• [Task material]
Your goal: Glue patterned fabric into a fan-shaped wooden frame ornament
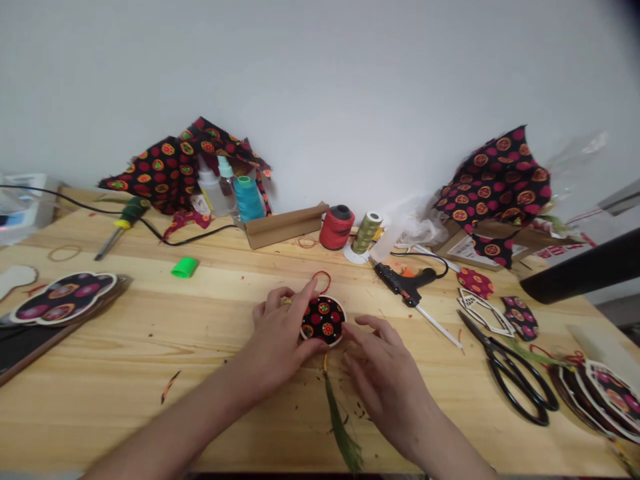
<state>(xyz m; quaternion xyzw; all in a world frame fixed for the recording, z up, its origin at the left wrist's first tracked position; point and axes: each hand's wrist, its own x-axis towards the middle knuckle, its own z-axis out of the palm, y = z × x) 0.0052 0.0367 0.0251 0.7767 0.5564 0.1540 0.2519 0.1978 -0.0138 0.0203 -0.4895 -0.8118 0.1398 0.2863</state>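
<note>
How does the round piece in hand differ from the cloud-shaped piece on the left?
Shape: the round piece is a disc; the cloud-shaped piece has a lobed outline. Size: the round piece looks smaller than the cloud-shaped piece. State: the left hand holds the round piece; no hand touches the cloud-shaped piece. Both show dark patterned fabric inside a pale rim.
</note>
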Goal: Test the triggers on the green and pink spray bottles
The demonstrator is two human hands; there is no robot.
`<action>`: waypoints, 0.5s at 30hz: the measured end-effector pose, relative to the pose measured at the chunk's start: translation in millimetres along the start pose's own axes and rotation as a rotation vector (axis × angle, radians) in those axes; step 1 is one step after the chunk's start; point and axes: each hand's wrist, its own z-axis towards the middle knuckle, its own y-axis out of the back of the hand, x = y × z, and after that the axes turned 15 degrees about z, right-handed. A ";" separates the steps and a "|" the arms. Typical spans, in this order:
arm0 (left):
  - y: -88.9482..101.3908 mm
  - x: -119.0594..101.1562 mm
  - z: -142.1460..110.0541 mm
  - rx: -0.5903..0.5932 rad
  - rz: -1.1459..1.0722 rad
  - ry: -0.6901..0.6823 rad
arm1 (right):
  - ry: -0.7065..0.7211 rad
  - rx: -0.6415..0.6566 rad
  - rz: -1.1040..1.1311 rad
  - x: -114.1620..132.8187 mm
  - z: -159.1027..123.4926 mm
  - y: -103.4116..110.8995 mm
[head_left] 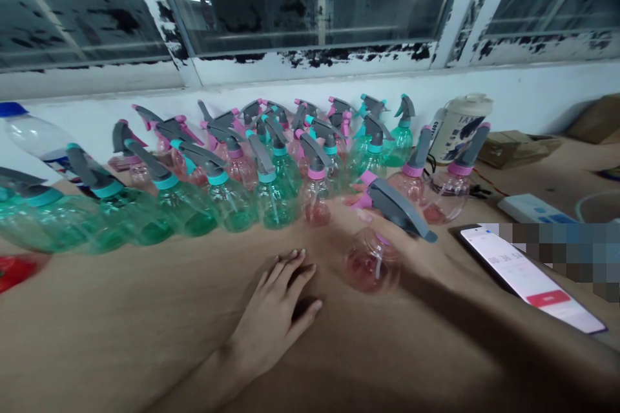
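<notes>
We have a pink spray bottle (372, 264) in front of us, its round body low over the counter (145, 329), though blur keeps us from telling whether its base touches. Our right hand (411, 248) has its grip closed about the neck, just under the grey sprayer head (400, 203), probably because that narrow part is easier to hold than the smooth, bulging body. The nozzle points away from us and the lever slopes back toward the wrist. Our left hand (271, 300) lies palm down beside the bottle, fingers loosely spread and holding nothing; we take it to be resting there, out of the way. Just beyond, a pink-collared bottle (317, 203) stands at the end of a front row of green spray bottles (276, 203), with more ranked behind them toward the white wall (526, 93), presumably to keep them together. Two pink bottles stand to the right, the nearer-to-edge one (445, 197) in front of a tall printed cup (460, 126). Further right, a phone (533, 277) lies face up showing digits, perhaps so that we can read it at a glance.
</notes>
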 end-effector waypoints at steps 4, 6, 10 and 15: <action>1.2 -0.5 0.6 0.013 0.001 0.008 | 0.014 0.065 0.055 0.9 -2.2 -1.2; 1.5 -0.5 0.9 0.012 -0.001 0.003 | 0.004 0.083 0.042 3.0 -4.2 -2.2; 1.0 0.3 1.0 -0.003 0.003 -0.013 | 0.042 0.122 0.025 8.4 -8.3 -4.3; 1.4 -0.1 1.5 0.007 -0.011 -0.008 | 0.112 0.157 -0.052 16.8 -13.2 -6.2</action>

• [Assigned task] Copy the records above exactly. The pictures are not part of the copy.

• [Expected answer]
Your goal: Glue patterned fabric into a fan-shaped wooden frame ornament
<state>(xyz m; quaternion xyzw; all in a world frame fixed for the recording, z up, its origin at the left wrist's first tracked position; point and axes: each hand's wrist, its own x-axis towards the middle knuckle, its own z-axis out of the palm, y = z × x) 0.0052 0.0367 0.0251 0.7767 0.5564 0.1540 0.2519 0.1978 -0.0138 0.0203 -0.4895 -0.8118 0.1398 0.2863</state>
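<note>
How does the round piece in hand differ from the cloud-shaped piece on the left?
Shape: the round piece is a disc; the cloud-shaped piece has a lobed outline. Size: the round piece looks smaller than the cloud-shaped piece. State: the left hand holds the round piece; no hand touches the cloud-shaped piece. Both show dark patterned fabric inside a pale rim.
</note>
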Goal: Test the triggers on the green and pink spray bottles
The demonstrator is two human hands; there is no robot.
`<action>`: waypoints, 0.5s at 30hz: the measured end-effector pose, relative to the pose measured at the chunk's start: translation in millimetres along the start pose's own axes and rotation as a rotation vector (axis × angle, radians) in those axes; step 1 is one step after the chunk's start; point and axes: each hand's wrist, its own z-axis towards the middle knuckle, its own y-axis out of the back of the hand, x = y × z, and after that the axes turned 15 degrees about z, right-handed. A ";" separates the steps and a "|" the arms. Typical spans, in this order:
arm0 (left):
  - y: -88.9482..101.3908 mm
  - x: -119.0594..101.1562 mm
  - z: -142.1460..110.0541 mm
  - rx: -0.5903..0.5932 rad
  - rz: -1.1459..1.0722 rad
  - ry: -0.6901..0.6823 rad
arm1 (right):
  - ry: -0.7065..0.7211 rad
  - rx: -0.6415..0.6566 rad
  - rz: -1.1040..1.1311 rad
  - x: -114.1620..132.8187 mm
  - z: -159.1027..123.4926 mm
  - y: -103.4116..110.8995 mm
[head_left] 
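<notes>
We have a pink spray bottle (372, 264) in front of us, its round body low over the counter (145, 329), though blur keeps us from telling whether its base touches. Our right hand (411, 248) has its grip closed about the neck, just under the grey sprayer head (400, 203), probably because that narrow part is easier to hold than the smooth, bulging body. The nozzle points away from us and the lever slopes back toward the wrist. Our left hand (271, 300) lies palm down beside the bottle, fingers loosely spread and holding nothing; we take it to be resting there, out of the way. Just beyond, a pink-collared bottle (317, 203) stands at the end of a front row of green spray bottles (276, 203), with more ranked behind them toward the white wall (526, 93), presumably to keep them together. Two pink bottles stand to the right, the nearer-to-edge one (445, 197) in front of a tall printed cup (460, 126). Further right, a phone (533, 277) lies face up showing digits, perhaps so that we can read it at a glance.
</notes>
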 end-effector waypoints at steps 4, 6, 10 and 15: <action>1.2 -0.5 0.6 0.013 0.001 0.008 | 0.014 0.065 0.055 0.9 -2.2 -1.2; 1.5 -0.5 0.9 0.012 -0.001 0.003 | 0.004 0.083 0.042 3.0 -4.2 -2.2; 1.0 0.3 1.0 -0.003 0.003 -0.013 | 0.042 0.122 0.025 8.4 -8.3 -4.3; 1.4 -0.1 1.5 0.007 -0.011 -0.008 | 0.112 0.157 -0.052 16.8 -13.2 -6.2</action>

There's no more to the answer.